ALG : Les vérités qui dérangent du ministre Bernaoui

Red - ABL

«A ma connaissance, l’urne était transparente et chacun est allé voter de son gré, personne n’a forcé la main à personne ». Ces propos du nouveau ministre de la Jeunesse et des Sports, Raouf Bernaoui montrent qu’il connaît très bien le fonctionnement du secteur. Ils sonnent comme un désaveu contre les médias coalisés de la place. Ces derniers, profitant de la situation actuelle que traverse le pays, jouent aux pyromanes contre la FAF, présidée par Zetchi Kheïreddine dont le seul tort et de les avoir privés de leurs privilèges. Ceux accumulés durant les deux dernières décennies noires du football national par Raouraoua Mohamed et son clan. Tout cela relève, soit du démentiel, soit de la débilité permanente.

La panoplie de la conspiration et de l’anti-journalisme occupe les espaces de ces médias coalisés, à commencer par la manipulation de l’opinion sportive par des Fakes News dont la dernière « perle » mérite la mention spéciale du prix Pulizter (sic) : l’international algérien Youcef Belaïli ne serait pas qualifié par la CAF alors que sa suspension a été levée par la FIFA. Son club, l’Espérance de Tunis a aussitôt réagi en accusant l’ancien gestionnaire de l’instance fédérale, d’être derrière une telle Fake News. Madame Soleil ne joue pas avec les clubs qui sont bien structurés. Mieux encore, il y a cette ingérence inacceptable et insupportable dans les affaires algériennes d’une soi-disant Fédération internationale (FIACS) présidée par un Franco-algérien, Mourad Mazar, qui n’est reconnue que par elle-même et dont le siège est à Lyon.

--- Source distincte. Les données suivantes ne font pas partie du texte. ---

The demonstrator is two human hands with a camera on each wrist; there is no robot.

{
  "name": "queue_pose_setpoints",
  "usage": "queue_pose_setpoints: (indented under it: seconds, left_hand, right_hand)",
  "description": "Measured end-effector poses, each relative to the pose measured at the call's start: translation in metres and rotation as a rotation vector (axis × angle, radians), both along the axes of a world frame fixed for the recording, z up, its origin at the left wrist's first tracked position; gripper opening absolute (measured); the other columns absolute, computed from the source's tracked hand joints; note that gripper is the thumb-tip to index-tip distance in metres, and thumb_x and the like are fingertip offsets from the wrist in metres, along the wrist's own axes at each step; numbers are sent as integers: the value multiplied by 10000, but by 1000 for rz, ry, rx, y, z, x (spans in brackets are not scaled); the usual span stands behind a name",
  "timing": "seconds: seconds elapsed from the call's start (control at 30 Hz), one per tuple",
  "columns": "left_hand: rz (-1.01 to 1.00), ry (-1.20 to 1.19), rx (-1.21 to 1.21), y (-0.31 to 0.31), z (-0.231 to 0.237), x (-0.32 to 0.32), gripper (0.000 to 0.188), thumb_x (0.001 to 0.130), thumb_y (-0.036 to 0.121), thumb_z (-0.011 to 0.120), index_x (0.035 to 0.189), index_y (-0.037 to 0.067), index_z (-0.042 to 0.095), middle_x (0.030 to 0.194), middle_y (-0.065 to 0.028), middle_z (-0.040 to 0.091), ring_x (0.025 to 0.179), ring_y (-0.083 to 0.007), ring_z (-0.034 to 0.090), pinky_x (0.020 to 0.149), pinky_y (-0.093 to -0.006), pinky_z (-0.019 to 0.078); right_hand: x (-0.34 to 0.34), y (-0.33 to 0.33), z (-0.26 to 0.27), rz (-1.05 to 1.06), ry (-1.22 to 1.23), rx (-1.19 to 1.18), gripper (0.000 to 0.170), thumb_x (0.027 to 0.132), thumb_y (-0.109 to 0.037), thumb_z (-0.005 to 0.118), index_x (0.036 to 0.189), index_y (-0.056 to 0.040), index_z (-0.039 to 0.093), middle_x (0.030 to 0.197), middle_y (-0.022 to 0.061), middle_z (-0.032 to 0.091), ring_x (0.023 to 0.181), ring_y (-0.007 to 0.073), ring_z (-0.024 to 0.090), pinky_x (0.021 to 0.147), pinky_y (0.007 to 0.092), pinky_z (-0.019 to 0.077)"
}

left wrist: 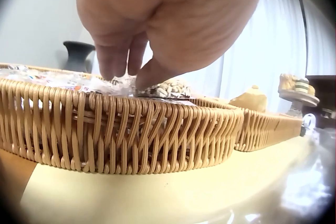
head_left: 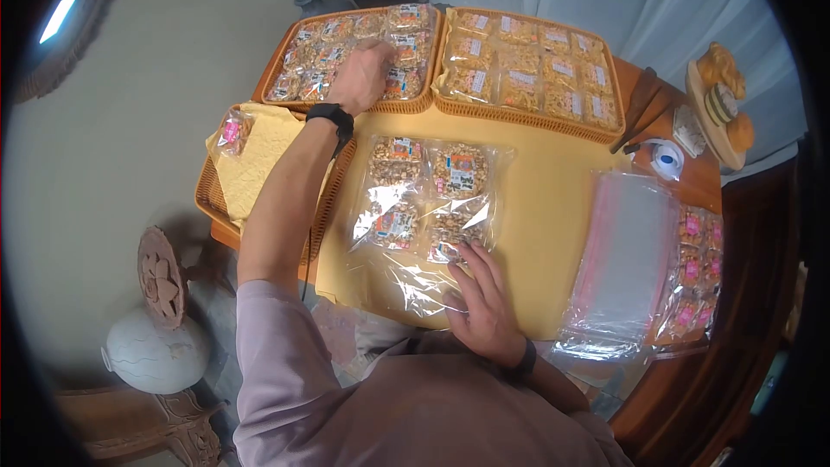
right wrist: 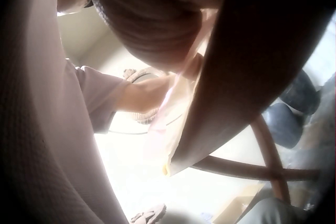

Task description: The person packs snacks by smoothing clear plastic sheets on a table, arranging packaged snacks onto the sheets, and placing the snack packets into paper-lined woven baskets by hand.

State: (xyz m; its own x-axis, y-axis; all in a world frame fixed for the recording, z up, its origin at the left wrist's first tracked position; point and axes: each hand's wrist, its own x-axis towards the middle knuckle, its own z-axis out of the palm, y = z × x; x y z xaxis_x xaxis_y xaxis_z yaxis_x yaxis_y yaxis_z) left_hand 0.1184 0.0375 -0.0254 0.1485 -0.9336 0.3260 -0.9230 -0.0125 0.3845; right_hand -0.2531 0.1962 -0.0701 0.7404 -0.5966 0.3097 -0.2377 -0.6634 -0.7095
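Observation:
At the back left, a wicker basket (head_left: pixel 346 107) holds rows of wrapped nut snacks (head_left: pixel 335 28). My left hand (head_left: pixel 361 76) reaches into it from above. In the left wrist view, the left thumb and fingers pinch at a wrapped nut snack (left wrist: pixel 170 89) just above the rim. On the yellow table covering lies a large clear bag (head_left: pixel 411 281), with several nut snack packets (head_left: pixel 459 171) in two columns inside. My right hand (head_left: pixel 486 307) rests on the bag's near part, fingers extended, fingertips by the lower right packet. The right wrist view shows mostly the table's underside.
A second basket (head_left: pixel 527 114) of paler snacks stands at back right. At left, a paper-lined basket (head_left: pixel 259 151) holds one pink-labelled packet (head_left: pixel 232 131). Flat clear bags (head_left: pixel 624 251) and a filled pink-labelled pack (head_left: pixel 694 264) lie right, near a tape roll (head_left: pixel 667 159) and cake stand (head_left: pixel 722 125).

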Motion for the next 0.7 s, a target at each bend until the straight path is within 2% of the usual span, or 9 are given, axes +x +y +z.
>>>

Cette association ignorée et méprisée par les instances internationales (CIO, FIFA, TAS, CAF et FAF) a trouvé une tribune algérienne pour se donner une visibilité qu’elle ne peut obtenir ailleurs. Elle tente vainement d’empiéter dans les prérogatives exclusives du football national et notamment pour les problèmes de corruption. La LFP présidée par Abdelkrim Medouar vient de lui clouer le bec en prenant elle-même le dossier, conformément à ses statuts et saisi la justice. Un signe fort aux médias des coalisés qui ont mis sous silence, cette initiative. Pourtant, le droit à l’information est un privilège des citoyens et non celui des médias. On est loin de la contestation ou de la protestation médiatique. On est dans le mensonge permanent et si l’on s’inquiète, on peut s’amuser également devant tant d’imbécilités parce que l’avenir est à l’espoir et… à la jeunesse.